A non-binary Cantonese-Hakka first-generation immigrant settler of colour on Turtle Island, Dr. Xiao has spent over a decade accompanying/walking/working with grassroots seniors and youth in and around Vancouver Chinatown, centring intergenerational memories, non-Anglophone-dominant practices, and forms of care that are non-extractive, non-savior, and grounded in reciprocal learning.
Research Interests
Cultural Studies
Chinese Migration and Diaspora
Critical Asian Studies
Asia/Africa Interface
Social Justice Education
Diversity and Decolonial Education
Leadership and Advisory Roles
Associate Editor, Critical Arts
Steering Committee Member, Centre for Culture, Identity, and Education at UBC
Director, Critical Alternatives Society
Director, Foundation for Chinese Dignity
Director, Youth Collaborative for Chinatown
Director (2021-2022), Yarrow Intergenerational Society for Justice
Mentor (2021-2025), UBC Undergraduate Research Experiences Program
Peer Review and Academic Service
Academic Journals: Social Problems; Critical Arts; Journal of Contemporary Issues in Education; Comparative and International Education
Book Publishers: Routledge; Canadian Scholars & Women's Press
Awards, Prizes, and Grants
UBC Department of Educational Studies Research Fund
UBC Partnership Recognition and Exploration Fund
Presidential Research Award, Korean Association for Multicultural Education
UBC Faculty of Education Strategic Award
Inaugural Hanson Lau Graduate Research Scholarship
UBC Department of Educational Studies
This study supports multilingual migrant youth of colour (ages 17–35) who identify as queer in participatory action research to document and analyze the lived experiences of migration, identities, languages, and community-making. Using co-designed interviews and youth-led creative media, the project foregrounds participant storytelling while generating insights into intersectional identities, transnational mobility, and community formation. Findings aim to inform inclusive youth programming, policy-making, and nuanced scholarly understanding of migration, multilingualism, and racialized queer experiences in the Canadian context.

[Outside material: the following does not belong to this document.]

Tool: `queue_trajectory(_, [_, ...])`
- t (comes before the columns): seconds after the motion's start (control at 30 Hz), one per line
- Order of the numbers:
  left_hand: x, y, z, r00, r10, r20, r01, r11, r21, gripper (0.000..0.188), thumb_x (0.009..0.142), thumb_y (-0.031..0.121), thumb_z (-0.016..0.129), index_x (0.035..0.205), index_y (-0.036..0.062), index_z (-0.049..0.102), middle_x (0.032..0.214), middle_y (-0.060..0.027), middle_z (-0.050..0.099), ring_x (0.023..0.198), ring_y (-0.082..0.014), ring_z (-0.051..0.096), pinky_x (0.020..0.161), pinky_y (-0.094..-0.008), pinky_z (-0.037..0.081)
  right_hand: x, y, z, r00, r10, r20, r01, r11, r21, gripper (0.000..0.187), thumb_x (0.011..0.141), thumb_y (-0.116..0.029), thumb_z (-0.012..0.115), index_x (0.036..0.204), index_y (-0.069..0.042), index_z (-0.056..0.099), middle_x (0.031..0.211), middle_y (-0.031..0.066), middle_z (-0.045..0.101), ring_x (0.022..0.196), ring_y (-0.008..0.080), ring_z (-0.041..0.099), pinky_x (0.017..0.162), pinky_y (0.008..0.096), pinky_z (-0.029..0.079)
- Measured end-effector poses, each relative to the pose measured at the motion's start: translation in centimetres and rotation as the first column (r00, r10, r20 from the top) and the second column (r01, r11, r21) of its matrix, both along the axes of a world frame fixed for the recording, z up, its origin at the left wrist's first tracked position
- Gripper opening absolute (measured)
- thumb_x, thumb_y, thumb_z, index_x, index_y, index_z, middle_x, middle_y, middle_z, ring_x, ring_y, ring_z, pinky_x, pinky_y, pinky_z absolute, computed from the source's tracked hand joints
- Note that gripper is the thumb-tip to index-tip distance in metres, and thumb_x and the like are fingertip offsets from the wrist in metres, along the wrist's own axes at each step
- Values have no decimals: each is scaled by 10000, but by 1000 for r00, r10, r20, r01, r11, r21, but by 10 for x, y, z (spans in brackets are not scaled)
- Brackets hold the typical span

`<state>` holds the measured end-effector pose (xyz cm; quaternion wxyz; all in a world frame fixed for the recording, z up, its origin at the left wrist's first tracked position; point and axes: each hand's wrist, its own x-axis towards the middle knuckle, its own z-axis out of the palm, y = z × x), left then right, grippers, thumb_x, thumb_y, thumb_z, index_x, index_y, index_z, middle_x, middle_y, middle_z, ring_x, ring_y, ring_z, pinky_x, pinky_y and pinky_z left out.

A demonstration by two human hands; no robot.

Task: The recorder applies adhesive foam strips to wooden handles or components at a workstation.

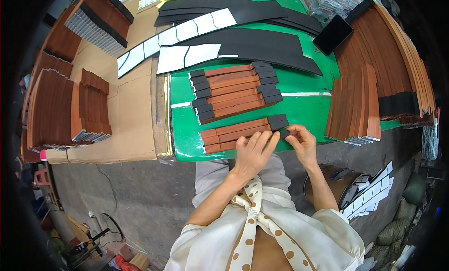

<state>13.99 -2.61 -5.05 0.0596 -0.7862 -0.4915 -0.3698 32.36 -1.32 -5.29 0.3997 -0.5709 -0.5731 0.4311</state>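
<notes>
Two or three brown wood-grain strips [224, 136] lie side by side at the near edge of the green table [187, 152]. My left hand [252, 152] is over the nearest strip, fingers bent and pressing on it close to its right end. There, my right hand [303, 144] pinches a small black foam pad [283, 134] between thumb and fingers, against the strip's end. My fingers partly cover the pad. Just behind lies a row of similar strips [234, 91] with black pads on both ends. Farther back are black foam sheets [262, 46], some partly covered by white backing paper [175, 35].
Brown strips stand stacked on the cardboard [133, 117] at left, in a left stack [51, 107] and others. More stacks [358, 103] stand at right. A black phone [333, 35] leans by the back right stack. A round bin [329, 182] and white-backed offcuts [372, 194] are below right.
</notes>
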Motion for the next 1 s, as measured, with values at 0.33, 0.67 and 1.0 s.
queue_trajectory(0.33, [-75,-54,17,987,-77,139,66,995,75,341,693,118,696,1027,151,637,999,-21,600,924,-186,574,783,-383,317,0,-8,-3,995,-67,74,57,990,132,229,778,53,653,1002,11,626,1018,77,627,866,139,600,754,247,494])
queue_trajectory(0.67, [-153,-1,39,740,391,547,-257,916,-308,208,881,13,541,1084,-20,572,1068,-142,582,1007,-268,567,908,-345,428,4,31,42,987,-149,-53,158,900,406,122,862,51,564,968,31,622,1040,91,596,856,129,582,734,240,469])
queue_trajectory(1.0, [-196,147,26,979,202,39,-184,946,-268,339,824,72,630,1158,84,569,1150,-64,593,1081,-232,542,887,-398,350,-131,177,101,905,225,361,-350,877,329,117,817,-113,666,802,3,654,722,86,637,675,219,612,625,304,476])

In collaboration with Aizada Arystanbeck, Department of Sociology, Rutgers University and Dhondup Tashi Rekjong, Department of Religious Studies, Northwestern University
This special issue of Critical Arts invites critical scholarship on Asian identities, with a focus on underrepresented regions such as Central Asia, North Asia, and the Himalayan region. Aiming for nuanced, de-Orientalized, and globally informed perspectives, the issue foregrounds lived experiences, indigenous knowledge, and local epistemologies. Contributions may explore imperial and capitalist legacies, discursive separations, solidarity-building, representation in cultural and academic production, decolonizing methodologies, and spiritual or religious worldviews. The issue seeks to advance inter-continental dialogue and knowledge production while interrogating the fluid, constructed, and contested meanings of Asian-ness.

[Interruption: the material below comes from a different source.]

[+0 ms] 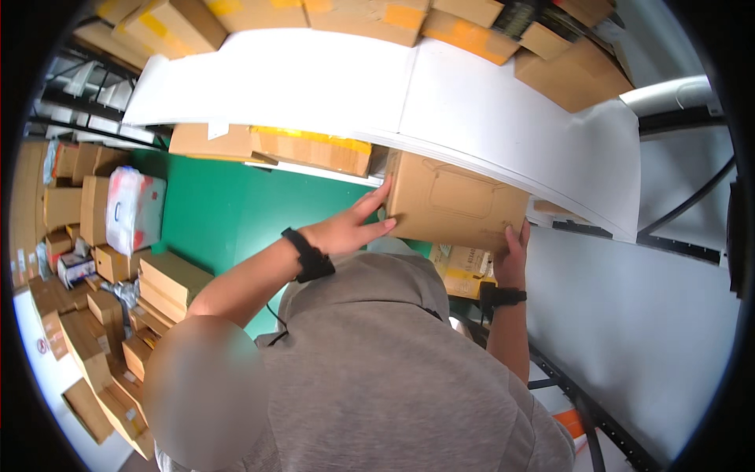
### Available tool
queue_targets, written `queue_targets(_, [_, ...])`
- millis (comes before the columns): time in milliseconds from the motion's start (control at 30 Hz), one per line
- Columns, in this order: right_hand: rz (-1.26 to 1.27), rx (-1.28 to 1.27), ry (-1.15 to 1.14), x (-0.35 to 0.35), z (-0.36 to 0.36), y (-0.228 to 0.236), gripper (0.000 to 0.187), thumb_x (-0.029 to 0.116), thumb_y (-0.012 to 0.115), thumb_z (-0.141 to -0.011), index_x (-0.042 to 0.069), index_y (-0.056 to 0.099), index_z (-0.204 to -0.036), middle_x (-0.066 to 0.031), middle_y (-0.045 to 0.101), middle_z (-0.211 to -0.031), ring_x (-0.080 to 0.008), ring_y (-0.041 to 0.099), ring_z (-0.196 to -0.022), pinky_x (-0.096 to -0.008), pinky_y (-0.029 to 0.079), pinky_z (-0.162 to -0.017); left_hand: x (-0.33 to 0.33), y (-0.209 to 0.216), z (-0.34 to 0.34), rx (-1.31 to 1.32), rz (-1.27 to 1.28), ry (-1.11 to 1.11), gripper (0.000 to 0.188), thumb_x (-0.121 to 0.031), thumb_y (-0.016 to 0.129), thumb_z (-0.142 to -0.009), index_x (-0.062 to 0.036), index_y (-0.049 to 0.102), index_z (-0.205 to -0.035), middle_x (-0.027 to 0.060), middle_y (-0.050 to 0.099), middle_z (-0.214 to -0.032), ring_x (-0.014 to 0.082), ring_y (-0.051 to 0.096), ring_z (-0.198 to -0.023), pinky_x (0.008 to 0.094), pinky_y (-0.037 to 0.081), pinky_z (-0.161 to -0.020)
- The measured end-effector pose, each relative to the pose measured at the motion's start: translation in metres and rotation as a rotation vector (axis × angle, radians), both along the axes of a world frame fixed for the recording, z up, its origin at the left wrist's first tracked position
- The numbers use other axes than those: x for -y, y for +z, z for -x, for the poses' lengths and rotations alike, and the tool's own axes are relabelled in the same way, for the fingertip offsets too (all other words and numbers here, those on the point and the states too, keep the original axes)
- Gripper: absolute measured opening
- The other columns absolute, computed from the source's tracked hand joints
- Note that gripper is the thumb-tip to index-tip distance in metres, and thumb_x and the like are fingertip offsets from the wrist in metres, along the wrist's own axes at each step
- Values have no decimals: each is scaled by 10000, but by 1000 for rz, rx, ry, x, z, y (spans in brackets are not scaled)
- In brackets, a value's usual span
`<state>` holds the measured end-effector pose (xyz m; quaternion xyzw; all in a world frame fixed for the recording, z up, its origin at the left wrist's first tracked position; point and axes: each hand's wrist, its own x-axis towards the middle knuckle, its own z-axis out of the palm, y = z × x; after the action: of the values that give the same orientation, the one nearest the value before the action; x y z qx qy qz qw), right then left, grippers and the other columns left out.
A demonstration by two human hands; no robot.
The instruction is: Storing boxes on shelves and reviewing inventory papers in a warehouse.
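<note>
A plain brown cardboard box (460, 200) is held at the front of a white shelf (314, 79), its far upper edge lying beneath the curved front lip. The load is shared by both hands. The grip of the left hand (354, 224) is applied to the box's left end, with fingers and thumb parted along the edge; the grip of the right hand (513, 256) is closed about the near right corner. The box is judged to be supported and under control. As regards progress, the pick-up is considered complete, and release is not yet made. Whether the box is being drawn out or put in cannot be determined. Its underside is hidden.

Below the lip, to the left of the box, a yellow-taped carton (311, 151) and a plain carton (208, 141) are found side by side. A lower carton (464, 271) with yellow tape is partly seen beneath the held box. A row of cartons (362, 16) is carried along the back of the white shelf.

The floor (228, 197) is finished in green. At the left, brown boxes (94, 338) are piled unevenly, and a white container (135, 208) with red markings is noted beside them. The right side is bounded by a pale panel (629, 338) and black rack framing (684, 118).
</note>
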<state>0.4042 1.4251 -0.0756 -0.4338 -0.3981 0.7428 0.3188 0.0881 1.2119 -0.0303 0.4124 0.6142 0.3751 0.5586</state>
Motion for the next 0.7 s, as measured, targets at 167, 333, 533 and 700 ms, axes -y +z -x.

UBC Partnership Recognition and Exploration Fund
In collaboration with the Nelson Museum, Archives & Gallery, Kootenay Co-op Radio, and the Foundation for Chinese Dignity
This project creates a large bilingual (Chinese-English) window poster to honour the Sing Chong laundry in Nelson, BC, the last remnant of the largest Chinatown in the BC Interior. Drawing on archival and oral histories, the poster foregrounds the migration, labour, and community histories of Chinese Canadians, highlighting racialized, gendered, and minoritized experiences often erased from local memory. Designed with linguistic and cultural sensitivity, it serves as a public pedagogical intervention, fostering intergenerational learning, cultural awareness, and community-university collaboration. More than a visual artifact, the project reclaims space for memory, dignity, and cultural continuity.
In collaboration with the Foundation for Chinese Dignity
The Chinese Times (《大漢公報》, 1907–1992) was the longest-running Chinese-language newspaper in Canada and a vital site of diasporic knowledge production. Despite its central role in Chinese Canadian life, it has received little scholarly attention due to systemic linguistic and racial exclusions in Canadian heritage narratives.
This research examines the newspaper as an archive of cultural memory, focusing on how migration, labour, gender, and community were represented from within Chinese Canadian perspectives. By combining critical media analysis with community-based collaboration, the project highlights overlooked histories and repositions The Chinese Times as a key resource for rethinking diaspora, migration, racialization, gender dynamics, heritage language, and Canadian historiography.
Related Public Lectures:
心常憤激:尋覓加華歷史中被遺忘的情感世界(粵語講座)The Indignant Heart: Re-searching Forgotten Emotional Worlds of Chinese Canadian History (Richmond Public Library, Oct 2025)
Margins of Margins: Re/searching Forgotten Chinese Canadian Journeys in The Chinese Times (Chinese Canadian Museum, July 2025)
Tomaselli, K. G., & Xiao, Y. (2023). Cultural studies in interhemispheric perspective: China, Africa, Asia, and Australasia. Critical Arts, 37(4), 1-24. [Authors contributed equally].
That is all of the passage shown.